Il s’entoure de « gens plus forts que lui sur une multitude d’aspects ». Il détecte la « faim de réussir » chez les autres. Avec bienveillance, il cherche leurs qualités et leurs défauts. Raymond se métamorphose peu à peu d’un « one-man show » à un « prospecteur de talent ». Il réalise qu’il faut maximiser les talents et minimiser les lacunes en donnant le bon poste à la bonne personne.


Sa mission de vie est désormais claire :

« faire découvrir leur potentiel aux gens et les aider à se dépasser au-delà de leur propre pronostic ».
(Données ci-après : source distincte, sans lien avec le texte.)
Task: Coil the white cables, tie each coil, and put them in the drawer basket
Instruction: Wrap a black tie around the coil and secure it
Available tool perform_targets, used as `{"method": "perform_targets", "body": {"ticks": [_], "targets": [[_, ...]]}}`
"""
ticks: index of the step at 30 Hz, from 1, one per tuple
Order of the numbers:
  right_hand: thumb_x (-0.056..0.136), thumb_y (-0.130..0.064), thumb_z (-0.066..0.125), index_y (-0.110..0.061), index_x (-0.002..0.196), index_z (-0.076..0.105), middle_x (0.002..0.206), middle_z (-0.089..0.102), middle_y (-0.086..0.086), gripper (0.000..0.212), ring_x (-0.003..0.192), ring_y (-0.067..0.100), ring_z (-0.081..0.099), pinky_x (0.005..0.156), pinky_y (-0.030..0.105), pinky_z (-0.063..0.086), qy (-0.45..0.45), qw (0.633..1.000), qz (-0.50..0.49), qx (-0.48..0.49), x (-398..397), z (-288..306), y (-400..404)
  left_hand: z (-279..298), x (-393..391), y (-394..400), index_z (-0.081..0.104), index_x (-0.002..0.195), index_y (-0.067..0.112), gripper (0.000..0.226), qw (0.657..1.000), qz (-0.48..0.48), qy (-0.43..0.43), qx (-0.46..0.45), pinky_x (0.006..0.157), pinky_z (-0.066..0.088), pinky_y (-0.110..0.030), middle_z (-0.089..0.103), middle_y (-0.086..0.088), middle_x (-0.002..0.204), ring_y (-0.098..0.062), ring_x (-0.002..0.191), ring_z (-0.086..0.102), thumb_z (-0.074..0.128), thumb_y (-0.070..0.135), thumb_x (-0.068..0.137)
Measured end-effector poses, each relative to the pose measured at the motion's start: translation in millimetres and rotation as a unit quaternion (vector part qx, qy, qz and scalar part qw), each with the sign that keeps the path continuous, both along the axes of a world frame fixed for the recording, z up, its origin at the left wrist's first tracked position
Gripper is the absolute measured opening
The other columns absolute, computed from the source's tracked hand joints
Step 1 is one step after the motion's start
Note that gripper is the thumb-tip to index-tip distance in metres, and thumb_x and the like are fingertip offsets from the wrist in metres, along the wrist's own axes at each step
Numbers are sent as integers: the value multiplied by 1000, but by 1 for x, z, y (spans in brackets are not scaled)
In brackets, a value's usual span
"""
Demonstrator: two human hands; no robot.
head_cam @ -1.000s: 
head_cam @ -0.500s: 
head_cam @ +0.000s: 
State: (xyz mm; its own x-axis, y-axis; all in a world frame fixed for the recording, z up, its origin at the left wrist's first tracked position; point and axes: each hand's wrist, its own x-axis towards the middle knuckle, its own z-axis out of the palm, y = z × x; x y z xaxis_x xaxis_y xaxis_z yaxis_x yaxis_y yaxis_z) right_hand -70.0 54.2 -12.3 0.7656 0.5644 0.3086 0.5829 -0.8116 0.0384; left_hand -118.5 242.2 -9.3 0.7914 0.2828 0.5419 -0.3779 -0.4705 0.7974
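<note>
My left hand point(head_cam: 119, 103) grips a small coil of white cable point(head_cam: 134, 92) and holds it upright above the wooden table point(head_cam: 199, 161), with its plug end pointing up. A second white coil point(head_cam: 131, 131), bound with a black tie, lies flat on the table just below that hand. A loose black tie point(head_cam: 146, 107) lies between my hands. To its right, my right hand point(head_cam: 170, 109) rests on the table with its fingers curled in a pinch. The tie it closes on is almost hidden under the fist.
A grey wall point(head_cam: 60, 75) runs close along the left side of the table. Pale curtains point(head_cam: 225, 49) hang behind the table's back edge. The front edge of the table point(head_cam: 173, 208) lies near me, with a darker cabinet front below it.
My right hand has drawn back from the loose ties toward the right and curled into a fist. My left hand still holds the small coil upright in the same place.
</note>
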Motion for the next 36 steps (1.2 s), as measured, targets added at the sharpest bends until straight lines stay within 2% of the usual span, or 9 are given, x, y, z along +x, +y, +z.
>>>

Cela consiste à « exploiter les talents au lieu de mettre l’accent sur les lacunes ». Cela demande d’être concret et courageux dans ses décisions. À ce sujet, Raymond confesse un jour « qu’un employé l’a même remercié personnellement après un changement de poste ». Raymond met donc l’ensemble de ses efforts dans une ligne directrice : « devenir dispensable à sa propre équipe ». Cela lui permet de se concentrer sur ce qu’il appelle l’âme de l’entreprise; c’est-à-dire avoir une opinion sur tout, être impliqué dans tout et transmettre son style aux décisions tout en déléguant avec art afin que les projets avancent sans lui. Il est donc indispensable d’être dispensable pour réellement trouver l’âme de son entreprise. Le « one-man show » est bel et bien mort, mais son âme trouve davantage de force incarnée au cœur d’une équipe. Il aime l’idée de se distancier, mais sans se désengager.


Les piliers pour un leadership au long souffle


Comme le dit Raymond Bisson même si « la perfection paralyse », quand « un travail mérite d’être fait, il mérite d’être bien fait ». L’entreprise doit conserver ses valeurs, son histoire et sa personnalité pour ne pas se perdre en cours de route. Bref, elle doit préserver son « âme » à travers le filtre décisionnel de son président. Ce dernier doit maintenir au fil des ans le courage et le discernement de prioriser l’entreprise avant les individus. Selon Raymond : « On sert l’entreprise, le reste vient après. ». Il suggère à cet effet de se concentrer sur « une chose à la fois » et de toujours avoir un « but concret » derrière chaque réunion et chaque directive.


Après plus de 32 ans en affaire, Raymond réitère que le leadership exige d’avoir « une vision, d’être vrai, d’être crédible et de pouvoir mobiliser ». Il suggère de suivre son intuition avec une oreille attentive tout en faisant la part des choses. D’une voix calme et confiante, Raymond Bisson est fier de dire que, sa plus grande réalisation « est d’avoir su réunir une équipe engagée et talentueuse qui incarne les valeurs de l’entreprise ». C’est ce qui est à l’origine du vrai succès de Bisson Expert.